Günümüzde insanlar kendi işlerinin yanında başka işlerle de uğraşıyor. Kimi zorunluluktan bunu yapıyor kimi de keyif aldığı için yapıyor. Bir kesim de bu en tehlikelisi olanı ise mesleğini de kullanarak yediği nanelerin üstünü kapatmak için bir mesleği yapıyor.
Geçtiğimiz günlerdeki köşe yazım kişilerin tam bu konuyla yani hem devlet memurluğu hem de gazetecilik yapmaması gerektiğiyle ilgili bir yazıydı.
‘Kişi hem memurluk hem de Gazetecilik yapmasın, Gazeteciliği, Gazeteciler yapsın’ yazıma gelen tepkiler gayet olumluydu.
Birçok kurum müdürü de yazıma katıldıklarını bildirdiler.

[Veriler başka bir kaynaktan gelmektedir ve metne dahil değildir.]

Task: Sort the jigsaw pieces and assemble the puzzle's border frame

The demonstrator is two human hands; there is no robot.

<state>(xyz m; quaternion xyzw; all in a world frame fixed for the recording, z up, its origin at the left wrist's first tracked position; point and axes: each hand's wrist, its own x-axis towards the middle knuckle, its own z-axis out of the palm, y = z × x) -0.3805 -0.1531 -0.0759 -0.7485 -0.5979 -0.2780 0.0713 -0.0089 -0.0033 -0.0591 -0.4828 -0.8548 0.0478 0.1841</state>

Zaten bu sorun yıllardır devam eden gerçek Gazetecilerin şikayet ettiği bir durum.
Yazımda da yanlış olan bir kelime dahi yoktu.
Zaten bu yazıyı şikayet eden yazılanların yanlış olduğunu düşünen Gazetecilik yapmıyordur.
Gazeteci oldum zanneden ama meslekten bir haber daha kimi, nasıl, nerde arayacağını bilmeyen kendine ‘Gazeteci’ diyen memurlar rahatsız olurlar.
Gazeteci insan birilerinin güdümüyle, birilerinin söylemesiyle yazılar yazmaz.
Devlet ve millete yanlış bir olay varsa onu yazar.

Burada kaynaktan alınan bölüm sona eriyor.